→ **Action item**
Among the entries that follow, the required portion opens with the line containing "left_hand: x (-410" and closes with the line containing "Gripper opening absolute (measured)". Give that portion again exactly, and nothing else.

→ **Given data**

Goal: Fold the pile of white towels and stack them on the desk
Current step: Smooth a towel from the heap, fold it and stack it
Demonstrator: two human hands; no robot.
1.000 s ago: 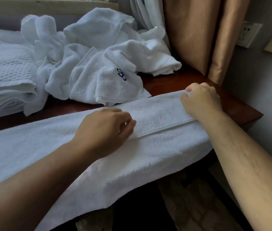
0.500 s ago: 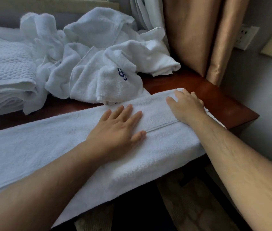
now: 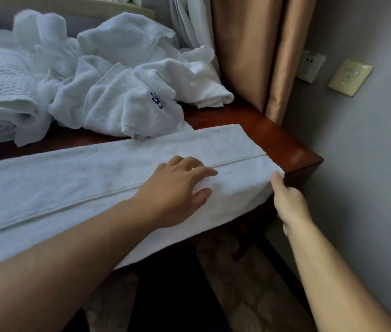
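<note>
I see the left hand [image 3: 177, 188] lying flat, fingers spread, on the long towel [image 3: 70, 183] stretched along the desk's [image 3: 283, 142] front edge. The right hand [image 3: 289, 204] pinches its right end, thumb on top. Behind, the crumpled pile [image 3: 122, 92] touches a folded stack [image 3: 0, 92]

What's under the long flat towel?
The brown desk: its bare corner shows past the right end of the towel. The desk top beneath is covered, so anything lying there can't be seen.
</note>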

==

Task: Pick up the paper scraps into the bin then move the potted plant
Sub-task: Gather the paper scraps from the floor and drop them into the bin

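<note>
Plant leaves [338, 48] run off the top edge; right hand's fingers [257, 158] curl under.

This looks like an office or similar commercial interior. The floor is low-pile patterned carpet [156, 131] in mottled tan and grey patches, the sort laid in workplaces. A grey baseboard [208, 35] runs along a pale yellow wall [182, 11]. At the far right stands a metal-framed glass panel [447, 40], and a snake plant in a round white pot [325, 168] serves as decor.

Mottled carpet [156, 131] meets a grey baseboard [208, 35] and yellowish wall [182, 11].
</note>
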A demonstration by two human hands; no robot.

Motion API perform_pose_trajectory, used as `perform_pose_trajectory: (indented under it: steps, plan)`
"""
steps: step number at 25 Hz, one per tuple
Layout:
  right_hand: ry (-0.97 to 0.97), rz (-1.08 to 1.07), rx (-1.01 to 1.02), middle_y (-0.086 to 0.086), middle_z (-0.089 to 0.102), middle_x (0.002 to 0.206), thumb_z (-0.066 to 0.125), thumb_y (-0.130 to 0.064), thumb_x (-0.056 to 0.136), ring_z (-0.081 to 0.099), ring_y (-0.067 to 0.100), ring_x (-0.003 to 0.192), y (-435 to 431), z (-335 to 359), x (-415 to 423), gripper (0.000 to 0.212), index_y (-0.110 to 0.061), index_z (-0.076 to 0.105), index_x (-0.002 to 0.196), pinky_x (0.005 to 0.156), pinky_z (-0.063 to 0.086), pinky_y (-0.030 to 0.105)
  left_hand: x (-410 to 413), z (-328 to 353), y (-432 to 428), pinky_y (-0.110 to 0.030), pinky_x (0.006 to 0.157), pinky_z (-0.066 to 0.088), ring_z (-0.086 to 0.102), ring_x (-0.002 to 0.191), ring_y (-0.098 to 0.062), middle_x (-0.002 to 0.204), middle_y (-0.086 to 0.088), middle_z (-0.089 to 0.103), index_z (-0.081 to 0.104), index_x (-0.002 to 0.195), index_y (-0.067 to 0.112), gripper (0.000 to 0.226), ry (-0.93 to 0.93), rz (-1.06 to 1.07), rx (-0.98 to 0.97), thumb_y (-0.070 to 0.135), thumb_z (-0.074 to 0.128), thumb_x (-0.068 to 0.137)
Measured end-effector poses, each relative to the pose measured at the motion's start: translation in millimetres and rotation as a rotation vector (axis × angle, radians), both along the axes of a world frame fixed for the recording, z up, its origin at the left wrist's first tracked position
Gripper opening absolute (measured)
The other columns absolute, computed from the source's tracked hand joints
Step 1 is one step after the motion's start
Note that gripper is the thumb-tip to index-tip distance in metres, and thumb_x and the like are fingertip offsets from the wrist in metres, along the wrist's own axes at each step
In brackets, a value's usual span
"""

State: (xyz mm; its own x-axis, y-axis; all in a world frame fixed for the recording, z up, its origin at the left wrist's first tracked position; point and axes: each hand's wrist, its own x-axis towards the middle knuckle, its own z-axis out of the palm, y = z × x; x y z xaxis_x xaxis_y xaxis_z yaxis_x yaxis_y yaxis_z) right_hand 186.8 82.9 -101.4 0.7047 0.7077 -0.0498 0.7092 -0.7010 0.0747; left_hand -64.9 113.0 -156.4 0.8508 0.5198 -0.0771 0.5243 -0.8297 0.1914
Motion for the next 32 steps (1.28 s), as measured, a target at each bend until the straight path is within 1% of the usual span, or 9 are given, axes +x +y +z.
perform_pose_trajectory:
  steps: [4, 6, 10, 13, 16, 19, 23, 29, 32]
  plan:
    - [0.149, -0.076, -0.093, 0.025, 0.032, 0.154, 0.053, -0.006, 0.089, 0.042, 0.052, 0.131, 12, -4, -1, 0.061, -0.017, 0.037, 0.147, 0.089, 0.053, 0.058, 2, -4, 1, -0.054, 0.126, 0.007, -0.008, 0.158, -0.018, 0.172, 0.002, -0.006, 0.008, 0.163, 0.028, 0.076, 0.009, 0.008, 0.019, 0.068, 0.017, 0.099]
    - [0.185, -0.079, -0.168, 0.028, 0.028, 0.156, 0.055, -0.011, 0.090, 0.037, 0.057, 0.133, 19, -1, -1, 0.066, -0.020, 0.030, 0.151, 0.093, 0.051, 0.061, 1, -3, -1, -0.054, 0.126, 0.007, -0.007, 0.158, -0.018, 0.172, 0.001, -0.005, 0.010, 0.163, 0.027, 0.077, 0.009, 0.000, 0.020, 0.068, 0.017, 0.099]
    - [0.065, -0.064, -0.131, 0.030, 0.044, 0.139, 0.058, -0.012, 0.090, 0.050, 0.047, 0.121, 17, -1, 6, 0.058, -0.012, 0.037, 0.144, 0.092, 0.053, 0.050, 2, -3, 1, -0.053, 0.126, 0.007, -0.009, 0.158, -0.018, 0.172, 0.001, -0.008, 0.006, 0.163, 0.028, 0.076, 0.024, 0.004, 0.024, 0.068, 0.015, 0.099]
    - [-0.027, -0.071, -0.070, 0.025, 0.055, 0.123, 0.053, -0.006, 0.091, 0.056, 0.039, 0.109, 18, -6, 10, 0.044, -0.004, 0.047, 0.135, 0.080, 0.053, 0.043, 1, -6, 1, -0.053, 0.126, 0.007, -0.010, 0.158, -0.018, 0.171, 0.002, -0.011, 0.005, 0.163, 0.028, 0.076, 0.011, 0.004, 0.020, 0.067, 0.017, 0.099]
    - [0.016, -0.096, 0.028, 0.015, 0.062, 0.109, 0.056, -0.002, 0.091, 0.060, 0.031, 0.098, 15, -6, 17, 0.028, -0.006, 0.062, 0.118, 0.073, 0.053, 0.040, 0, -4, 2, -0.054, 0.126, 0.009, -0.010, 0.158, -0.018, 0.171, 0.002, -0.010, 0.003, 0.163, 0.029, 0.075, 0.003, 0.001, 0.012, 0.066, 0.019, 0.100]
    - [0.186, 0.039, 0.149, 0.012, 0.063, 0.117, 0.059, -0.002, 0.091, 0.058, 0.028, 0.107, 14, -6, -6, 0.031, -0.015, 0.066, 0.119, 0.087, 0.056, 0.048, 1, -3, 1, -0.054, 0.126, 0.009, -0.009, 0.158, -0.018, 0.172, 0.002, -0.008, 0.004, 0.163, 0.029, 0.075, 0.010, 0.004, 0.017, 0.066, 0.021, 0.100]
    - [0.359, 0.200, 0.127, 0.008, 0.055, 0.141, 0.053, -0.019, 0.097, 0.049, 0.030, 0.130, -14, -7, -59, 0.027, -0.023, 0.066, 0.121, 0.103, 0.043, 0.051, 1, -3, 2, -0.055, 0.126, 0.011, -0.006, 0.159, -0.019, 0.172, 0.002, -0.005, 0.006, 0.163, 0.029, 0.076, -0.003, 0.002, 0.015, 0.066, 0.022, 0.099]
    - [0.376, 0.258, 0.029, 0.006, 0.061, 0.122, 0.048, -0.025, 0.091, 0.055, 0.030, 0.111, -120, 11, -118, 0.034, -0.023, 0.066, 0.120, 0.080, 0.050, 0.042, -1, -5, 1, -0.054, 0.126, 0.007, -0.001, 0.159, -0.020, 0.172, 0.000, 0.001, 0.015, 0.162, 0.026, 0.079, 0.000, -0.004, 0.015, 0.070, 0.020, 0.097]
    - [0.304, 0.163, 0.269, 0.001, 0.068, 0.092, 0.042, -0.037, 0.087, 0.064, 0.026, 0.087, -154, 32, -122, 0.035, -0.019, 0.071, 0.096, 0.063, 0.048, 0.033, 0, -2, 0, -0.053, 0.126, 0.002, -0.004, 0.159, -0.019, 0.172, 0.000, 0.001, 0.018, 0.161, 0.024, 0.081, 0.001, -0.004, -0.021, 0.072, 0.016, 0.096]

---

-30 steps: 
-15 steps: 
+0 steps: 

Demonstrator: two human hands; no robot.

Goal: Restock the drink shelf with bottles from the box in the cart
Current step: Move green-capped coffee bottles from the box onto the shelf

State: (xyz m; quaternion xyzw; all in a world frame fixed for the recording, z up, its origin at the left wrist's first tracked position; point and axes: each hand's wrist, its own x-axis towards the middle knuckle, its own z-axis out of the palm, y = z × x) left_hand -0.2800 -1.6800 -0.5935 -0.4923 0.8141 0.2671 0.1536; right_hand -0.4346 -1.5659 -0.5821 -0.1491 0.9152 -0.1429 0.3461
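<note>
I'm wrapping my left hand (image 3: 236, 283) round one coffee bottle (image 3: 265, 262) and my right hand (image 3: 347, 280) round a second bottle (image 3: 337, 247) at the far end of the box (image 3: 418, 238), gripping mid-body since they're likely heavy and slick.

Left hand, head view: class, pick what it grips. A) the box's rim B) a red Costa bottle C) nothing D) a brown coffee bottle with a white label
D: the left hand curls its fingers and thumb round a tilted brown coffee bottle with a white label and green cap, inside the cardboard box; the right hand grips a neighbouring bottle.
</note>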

→ **Answer area**
  left_hand: x (-410 to 413), z (-328 to 353), y (-432 to 428), pinky_y (-0.110 to 0.030), pinky_x (0.006 to 0.157), pinky_z (-0.066 to 0.088), ring_z (-0.086 to 0.102), ring_x (-0.002 to 0.191), ring_y (-0.098 to 0.062), middle_x (-0.002 to 0.204), middle_y (-0.086 to 0.088), middle_z (-0.089 to 0.103), index_z (-0.081 to 0.104), index_x (-0.002 to 0.195), index_y (-0.067 to 0.112), gripper (0.000 to 0.226), ry (-0.93 to 0.93), rz (-1.06 to 1.07), rx (-0.98 to 0.97), thumb_y (-0.070 to 0.135), thumb_z (-0.074 to 0.128), thumb_x (-0.068 to 0.137)
Measured end-effector poses, each relative to the pose measured at the motion's start: translation in millimetres and rotation as a rotation vector (axis × angle, radians), both along the axes of a world frame fixed for the recording, z up, its origin at the left wrist's first tracked position
Gripper opening absolute (measured)

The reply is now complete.